4. Strengthening Audience Acquisition, Content Strategy, and Storytelling
Working with a dedicated thought leadership and public affairs team, we developed a multi-year digital content strategy that reshaped how Mathematica communicated impact.
Key components included:
- A “What / So What / Why It Matters to You” framework for thought leadership
- Proactive SEO research and keyword-driven strategy, especially for emerging offerings, innovative methods and branded products.
- Integrated digital campaigns across social, email, web, and paid search for solutions like Imersis, QCIT, Price Prism, and 19 and Me—one of the firm’s highest-engagement outreach efforts
- Expanded the library of UX/UI presentation components and content formats including impact components, testimonials, short form video, and data visual summaries
These strategies improved visibility, clarified expertise, and elevated Mathematica’s brand narrative.
5. Enabling Smarter Decisions Through Analytics and Measurement
To move the organization from output reporting to insight-driven decision-making, I partnered with strategic digital vendors and internal analytics teams:
- Designed Mathematica’s first integrated digital metrics framework, with Looker Studio dashboards tailored to content creators, product owners, and business development teams
- Built reporting that enabled deeper analysis of content marketing performance—evaluating authors, audiences, topics, headline styles, and formats
- Established internal benchmarks and performance norms to guide teams toward measurable goals
- Incorporated Google Ad campaign measurement, enabling business units to assess ROI and refine strategy
This work helped establish a culture of data-informed storytelling and embedded metrics into campaign planning.

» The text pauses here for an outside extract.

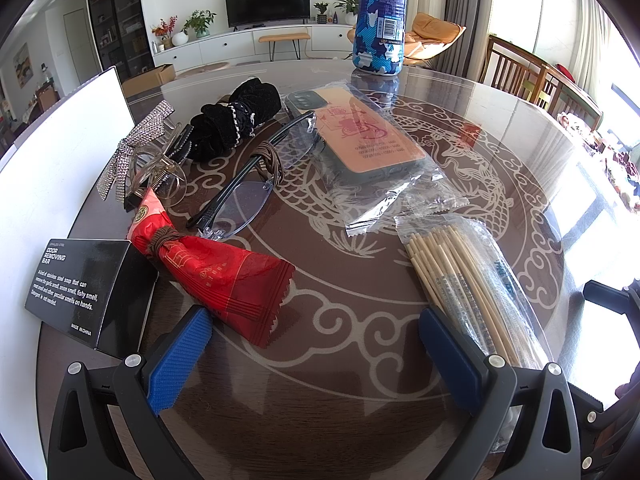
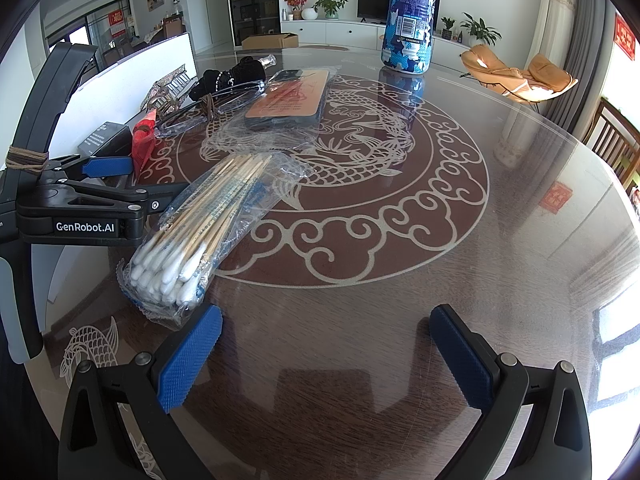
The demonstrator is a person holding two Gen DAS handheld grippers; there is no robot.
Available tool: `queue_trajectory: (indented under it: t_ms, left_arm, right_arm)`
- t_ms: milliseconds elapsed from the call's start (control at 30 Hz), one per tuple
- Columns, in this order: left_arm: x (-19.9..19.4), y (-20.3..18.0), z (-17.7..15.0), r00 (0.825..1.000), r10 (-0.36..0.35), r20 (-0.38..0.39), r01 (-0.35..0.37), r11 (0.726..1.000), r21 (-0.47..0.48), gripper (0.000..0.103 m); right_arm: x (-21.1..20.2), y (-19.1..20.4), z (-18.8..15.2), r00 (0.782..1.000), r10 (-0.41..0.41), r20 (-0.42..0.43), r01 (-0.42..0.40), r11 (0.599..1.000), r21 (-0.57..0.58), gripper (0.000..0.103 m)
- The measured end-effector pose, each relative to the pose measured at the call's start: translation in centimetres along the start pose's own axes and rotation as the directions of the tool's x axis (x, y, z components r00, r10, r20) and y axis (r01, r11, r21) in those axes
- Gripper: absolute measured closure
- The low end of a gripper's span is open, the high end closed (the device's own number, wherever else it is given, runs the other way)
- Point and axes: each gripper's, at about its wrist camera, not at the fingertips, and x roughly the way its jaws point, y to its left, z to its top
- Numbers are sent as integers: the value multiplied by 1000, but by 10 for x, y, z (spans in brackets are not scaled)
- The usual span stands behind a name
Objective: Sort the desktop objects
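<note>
Both tools released, empty: left tool (image 1: 316, 338) between red packet (image 1: 216, 276) and cotton swab bag (image 1: 472, 280); right tool (image 2: 326, 344) over bare table (image 2: 500, 280). Glasses (image 1: 256, 184), phone case (image 1: 360, 132) farther back; bottle (image 1: 382, 16) apparently upright.

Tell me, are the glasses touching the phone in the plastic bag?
Cannot tell. In the left wrist view, the glasses run up against the phone's plastic bag, but no contact shows plainly.

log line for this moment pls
left gripper: open, empty | right gripper: open, empty | cotton swab bag: on table, untouched
</note>
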Motion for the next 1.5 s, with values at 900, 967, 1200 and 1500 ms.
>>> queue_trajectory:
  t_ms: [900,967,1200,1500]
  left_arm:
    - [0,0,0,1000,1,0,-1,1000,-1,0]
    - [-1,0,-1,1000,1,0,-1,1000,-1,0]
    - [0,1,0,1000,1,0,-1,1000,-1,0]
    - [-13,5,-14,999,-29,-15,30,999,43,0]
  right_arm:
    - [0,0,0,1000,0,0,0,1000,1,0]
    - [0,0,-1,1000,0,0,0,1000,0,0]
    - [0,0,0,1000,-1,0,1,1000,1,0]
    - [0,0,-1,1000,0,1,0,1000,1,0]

6. Scaling Channels, New Formats, and Emerging Technology
Content and channel expansion
- Supported ongoing production of the On the Evidence podcast and YouTube Shorts to expand reach
- Provided assets and tools for social amplification support through Hootsuite Amplify and LinkedIn Live
AI experimentation
As part of Mathematica’s internal AI pilot program, I tested use cases including:
- Email subject-line optimization
- SEO research through Microsoft Copilot
- Creating persona dossiers with Copilot
- Midjourney concept graphics
- AI-generated video voiceovers
- Front-end design QA
These pilots informed internal use cases and contributed to a broader AI adoption roadmap.
7. Business Impact
Across six years, these coordinated efforts drove measurable, organization-wide impact:
- Monthly web audience doubled, reaching nearly 40k visitors
- Email open rates improved from ~17% to nearly 30%
- Record-breaking engagement for 19 and Me and innovations like Bayesian statistics and rapid-cycle evaluation
- A shift from passive dissemination to strategic digital engagement
- Greater clarity in Mathematica’s value proposition and service offerings
- Scalable operations that reduced bottlenecks and improved delivery
- Stronger brand storytelling through unified content models and feature pages
- Improved search, social, email, and campaign performance
- Increased visibility and engagement for mission-critical content
- A consistent digital experience that supported business growth and audience expansion
Ultimately, the digital services function became a strategic asset—supporting growth in new markets, elevating thought leadership, and positioning Mathematica as an innovator in digital communication for public policy and analytics.